## Exercise instructions
Return the whole of the data exactly.

Start of Stored data

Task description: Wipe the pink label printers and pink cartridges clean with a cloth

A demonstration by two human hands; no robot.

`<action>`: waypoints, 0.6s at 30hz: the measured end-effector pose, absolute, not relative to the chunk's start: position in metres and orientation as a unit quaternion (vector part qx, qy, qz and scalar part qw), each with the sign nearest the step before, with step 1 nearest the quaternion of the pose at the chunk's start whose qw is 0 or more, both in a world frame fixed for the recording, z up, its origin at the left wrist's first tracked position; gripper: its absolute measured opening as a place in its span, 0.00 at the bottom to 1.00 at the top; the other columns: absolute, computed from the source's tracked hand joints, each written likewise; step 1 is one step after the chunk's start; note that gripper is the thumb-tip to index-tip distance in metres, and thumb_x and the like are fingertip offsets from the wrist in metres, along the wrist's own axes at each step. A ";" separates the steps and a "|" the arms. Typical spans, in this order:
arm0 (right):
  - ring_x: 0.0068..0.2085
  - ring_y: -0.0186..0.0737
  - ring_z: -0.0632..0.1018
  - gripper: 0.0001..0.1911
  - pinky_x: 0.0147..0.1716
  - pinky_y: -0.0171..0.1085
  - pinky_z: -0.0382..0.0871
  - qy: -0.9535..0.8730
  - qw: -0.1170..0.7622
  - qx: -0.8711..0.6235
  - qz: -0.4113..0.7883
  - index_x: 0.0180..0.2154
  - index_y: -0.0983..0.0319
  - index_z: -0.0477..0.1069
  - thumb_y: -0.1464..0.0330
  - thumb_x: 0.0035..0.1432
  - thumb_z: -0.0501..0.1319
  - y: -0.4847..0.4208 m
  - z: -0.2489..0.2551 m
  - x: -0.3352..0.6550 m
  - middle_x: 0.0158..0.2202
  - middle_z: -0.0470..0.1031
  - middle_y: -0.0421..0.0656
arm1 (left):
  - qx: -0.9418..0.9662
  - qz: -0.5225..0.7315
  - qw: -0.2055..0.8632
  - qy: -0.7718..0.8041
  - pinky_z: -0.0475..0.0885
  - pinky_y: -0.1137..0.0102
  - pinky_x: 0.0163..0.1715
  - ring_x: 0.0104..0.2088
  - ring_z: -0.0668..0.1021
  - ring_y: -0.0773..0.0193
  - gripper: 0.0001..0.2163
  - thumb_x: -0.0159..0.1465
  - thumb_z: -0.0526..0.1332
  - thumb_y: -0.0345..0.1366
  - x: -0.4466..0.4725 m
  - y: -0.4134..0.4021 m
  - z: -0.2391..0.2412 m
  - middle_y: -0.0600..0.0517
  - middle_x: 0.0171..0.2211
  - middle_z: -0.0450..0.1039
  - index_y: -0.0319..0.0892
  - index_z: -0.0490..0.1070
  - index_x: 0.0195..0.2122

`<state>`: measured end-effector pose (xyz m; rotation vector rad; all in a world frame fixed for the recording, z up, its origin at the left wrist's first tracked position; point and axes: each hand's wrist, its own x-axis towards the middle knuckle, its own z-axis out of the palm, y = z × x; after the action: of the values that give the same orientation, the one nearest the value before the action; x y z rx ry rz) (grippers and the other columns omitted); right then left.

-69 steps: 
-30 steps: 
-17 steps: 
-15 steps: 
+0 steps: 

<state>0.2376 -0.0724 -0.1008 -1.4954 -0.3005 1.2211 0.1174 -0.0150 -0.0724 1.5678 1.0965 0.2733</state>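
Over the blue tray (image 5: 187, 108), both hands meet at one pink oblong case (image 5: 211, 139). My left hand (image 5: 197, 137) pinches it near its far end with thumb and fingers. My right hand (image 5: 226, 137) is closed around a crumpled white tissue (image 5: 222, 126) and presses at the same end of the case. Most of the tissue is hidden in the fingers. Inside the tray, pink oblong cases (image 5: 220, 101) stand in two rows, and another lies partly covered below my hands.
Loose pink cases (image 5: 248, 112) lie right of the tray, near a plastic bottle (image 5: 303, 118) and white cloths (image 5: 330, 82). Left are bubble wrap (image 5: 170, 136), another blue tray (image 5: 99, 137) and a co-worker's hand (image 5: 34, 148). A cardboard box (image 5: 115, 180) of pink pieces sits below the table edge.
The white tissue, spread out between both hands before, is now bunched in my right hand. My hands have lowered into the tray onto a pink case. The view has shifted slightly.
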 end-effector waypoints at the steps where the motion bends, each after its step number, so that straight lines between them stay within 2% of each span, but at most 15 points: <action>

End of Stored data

## Answer for this exercise
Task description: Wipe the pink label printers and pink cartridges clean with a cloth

A demonstration by two human hands; no robot.

`<action>`: waypoints, 0.6s at 30hz: the measured end-effector pose, absolute, not relative to the chunk's start: position in metres and orientation as a unit quaternion (vector part qx, qy, qz and scalar part qw), each with the sign nearest the step before, with step 1 nearest the quaternion of the pose at the chunk's start whose qw is 0 or more, both in a world frame fixed for the recording, z up, its origin at the left wrist's first tracked position; gripper: its absolute measured opening as a place in its span, 0.00 at the bottom to 1.00 at the top; the other columns: absolute, computed from the source's tracked hand joints, each written likewise; step 1 is one step after the chunk's start; note that gripper is the thumb-tip to index-tip distance in metres, and thumb_x and the like are fingertip offsets from the wrist in metres, along the wrist's own axes at each step. A ";" separates the steps and a "|" the arms. Typical spans, in this order:
arm0 (right):
  - ring_x: 0.0068..0.2085
  - ring_y: -0.0186..0.0737
  - ring_z: -0.0632..0.1018
  - gripper: 0.0001..0.1911
  - pinky_x: 0.0147..0.1716
  - pinky_y: -0.0171..0.1085
  - pinky_z: -0.0382..0.0871
  - qy: -0.9535..0.8730
  - qw: -0.1170..0.7622
  - qx: -0.8711..0.6235
  - qz: -0.4113..0.7883
  - index_x: 0.0180..0.2154
  - index_y: -0.0983..0.0319
  - index_z: -0.0477..0.1069
  - thumb_y: -0.1464..0.0330
  - thumb_x: 0.0035..0.1432
  - thumb_z: -0.0501..0.1319
  - y: -0.4847..0.4208 m
  - z: -0.2489..0.2551 m
  - x: -0.3352..0.6550 m
  - middle_x: 0.0158..0.2202
  - middle_z: -0.0470..0.1031
  - middle_y: -0.0421..0.0656
arm1 (left):
  - qx: -0.9418..0.9662
  - qz: -0.5225..0.7315
  - qw: -0.2055..0.8632
  - qy: -0.7718..0.8041
  - pinky_z: -0.0475..0.0885
  - pinky_y: -0.1137..0.0102
  - pinky_x: 0.0163..0.1715
  - ring_x: 0.0104..0.2088
  - ring_z: -0.0668..0.1021
  - ring_y: -0.0773..0.0193
  - gripper: 0.0001..0.2163
  - thumb_x: -0.0159..0.1465
  - thumb_z: -0.0526..0.1332
  - thumb_y: -0.0345..0.1366
  - x: -0.4466..0.4725 m
  - y: -0.4134..0.4021 m
  - z: -0.2391..0.2412 m
  - middle_y: -0.0600..0.0517
  - middle_x: 0.0171..0.2211
  - middle_z: -0.0450..0.1039
  - index_y: -0.0319..0.0892
  - index_z: -0.0490..0.1070
  - index_x: 0.0195..0.2122

`<state>`: measured end-effector pose (xyz m; rotation vector rad; all in a world frame fixed for the recording, z up, its origin at the left wrist's first tracked position; point and axes: each hand's wrist, its own x-axis towards the middle knuckle, its own z-axis out of the palm, y = z × x; after the action: of the values that give the same orientation, the one nearest the value before the action; x y z rx ry rz) (grippers and the other columns omitted); right then left.

-69 steps: 
-30 steps: 
-17 steps: 
-15 steps: 
+0 steps: 

<state>0.2376 -0.0724 -0.1008 -1.4954 -0.3005 1.2211 0.1174 -0.0150 -0.0724 1.5678 1.0965 0.2733</state>
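Over the blue tray (image 5: 187, 108), both hands meet at one pink oblong case (image 5: 211, 139). My left hand (image 5: 197, 137) pinches it near its far end with thumb and fingers. My right hand (image 5: 226, 137) is closed around a crumpled white tissue (image 5: 222, 126) and presses at the same end of the case. Most of the tissue is hidden in the fingers. Inside the tray, pink oblong cases (image 5: 220, 101) stand in two rows, and another lies partly covered below my hands.
Loose pink cases (image 5: 248, 112) lie right of the tray, near a plastic bottle (image 5: 303, 118) and white cloths (image 5: 330, 82). Left are bubble wrap (image 5: 170, 136), another blue tray (image 5: 99, 137) and a co-worker's hand (image 5: 34, 148). A cardboard box (image 5: 115, 180) of pink pieces sits below the table edge.
The white tissue, spread out between both hands before, is now bunched in my right hand. My hands have lowered into the tray onto a pink case. The view has shifted slightly.
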 end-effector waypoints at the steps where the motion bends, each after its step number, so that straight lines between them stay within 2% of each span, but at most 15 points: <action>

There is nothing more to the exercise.